I spoke with the Canadian foreign minister. Canada has a longtime commitment to Haiti, which they are very focused on doing all they can now to continue, as well as to add additional resources. I spoke with the French foreign minister, who informed me that there were planes coming from France and from some French nearby islands in the Caribbean.
The Brazilian foreign minister and I discussed the loss of life in the UN mission. The Brazilians, as you know, play a major role in Haiti and have been extremely supportive of the Haitian people over the last number of years. President Lula spoke with President Obama. We will be closely coordinating as we go forward.
I’ve spoken to a number of others, but I think that the general impression is that we are facing a disaster of as yet unknown magnitude. And the problems that we’re going to confront over the next days in particular as we try to launch successful search-and-rescue missions, followed up by the immediate pressing need for food and water in particular, are just of unimaginable extent. Therefore, I’ve decided to cancel the remainder of my trip and return to Washington this afternoon.
The President has ordered an aggressive and coordinated strategy to address the difficult conditions we face in providing assistance to the Haitian people and then following through in the weeks and months ahead to help with their reconstruction. The President has named our new USAID Administrator Raj Shah to coordinate that effort. I have every confidence that Raj will continue in that role with the same caring and competence that he has always shown. We are obviously bringing in additional resources to support him.
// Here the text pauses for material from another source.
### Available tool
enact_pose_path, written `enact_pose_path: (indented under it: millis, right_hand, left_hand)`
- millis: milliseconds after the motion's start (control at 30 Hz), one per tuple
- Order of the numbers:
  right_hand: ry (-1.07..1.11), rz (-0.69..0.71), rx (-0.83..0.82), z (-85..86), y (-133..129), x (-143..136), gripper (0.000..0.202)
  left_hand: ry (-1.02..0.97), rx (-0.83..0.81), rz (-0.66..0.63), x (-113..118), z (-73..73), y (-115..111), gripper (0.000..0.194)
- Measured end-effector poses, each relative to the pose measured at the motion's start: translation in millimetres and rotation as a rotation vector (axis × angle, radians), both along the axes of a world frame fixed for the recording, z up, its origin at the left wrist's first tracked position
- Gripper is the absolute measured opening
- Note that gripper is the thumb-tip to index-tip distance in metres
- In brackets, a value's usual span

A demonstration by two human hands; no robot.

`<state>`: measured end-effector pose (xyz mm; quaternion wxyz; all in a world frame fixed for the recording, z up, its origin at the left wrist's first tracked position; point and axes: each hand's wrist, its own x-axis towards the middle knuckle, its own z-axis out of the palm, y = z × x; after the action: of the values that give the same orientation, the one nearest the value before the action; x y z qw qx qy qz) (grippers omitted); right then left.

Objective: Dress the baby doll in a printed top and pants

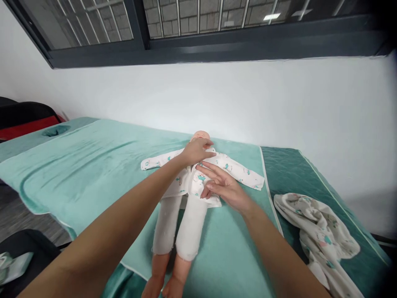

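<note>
A baby doll lies on its back, its head toward the wall and its bare feet toward me. It wears a white long-sleeved top with small green and pink prints, both sleeves spread wide. White cloth covers its legs down to the shins. Over the neck and upper chest is my left hand, fingers and thumb apart, hiding part of the doll's face and collar. My right hand rests at the front of the top, its fingers stretched across the chest. No cloth shows gripped in either hand.
Light green cloth covers the bed under the doll. A crumpled printed white garment lies to the right on darker green fabric. The wall and a barred window stand behind. A black and red object sits at the far left.
</note>
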<state>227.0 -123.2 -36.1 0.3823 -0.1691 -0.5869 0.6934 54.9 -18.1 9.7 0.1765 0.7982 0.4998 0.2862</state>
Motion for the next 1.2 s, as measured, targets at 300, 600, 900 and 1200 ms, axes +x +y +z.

He just took the job, was sworn into the job a couple of days ago and had not had a chance to really staff up USAID, which many of you know has been depleted over the last years. So we are working to augment what Raj has on hand.
I want to take a moment to thank the tens of thousands of people who have already donated to relief efforts. As a reminder, you can donate by texting Haiti, H-a-i-t-i, to 90999 and $10 will automatically be billed to your cell phone. We’ve already raised nearly a million dollars through this State Department text messaging initiative.
There continue to be a great deal of inquiries about friends and family in Haiti. There are up to 45,000 American citizens in Haiti. And the public number to call for questions or information is in the State Department and that number is 1-888-407-4747.
Now, most urgently, our priority is search-and-rescue. We want to do everything we can to try to get as many people as possible as close to these collapsed buildings as is able now to see if we can save any of the lives of the tens of thousands of people who are trapped in the collapsed buildings.
But in the coming days, we will have to also work closely with the international community, with the United Nations, as well as with the Haitian Government and people to deal with the immediate and long-term consequences of this catastrophe. I have long been concerned about and interested in Haiti, having made my first visit in 1975. As many of you know, my husband is the UN secretary general’s special envoy to Haiti. We had in the Obama Administration set up a high-level team to coordinate across the government to work with the Haitian Government to try to help them recover from the four hurricanes they were hit with last year and to attain a more stable economic situation.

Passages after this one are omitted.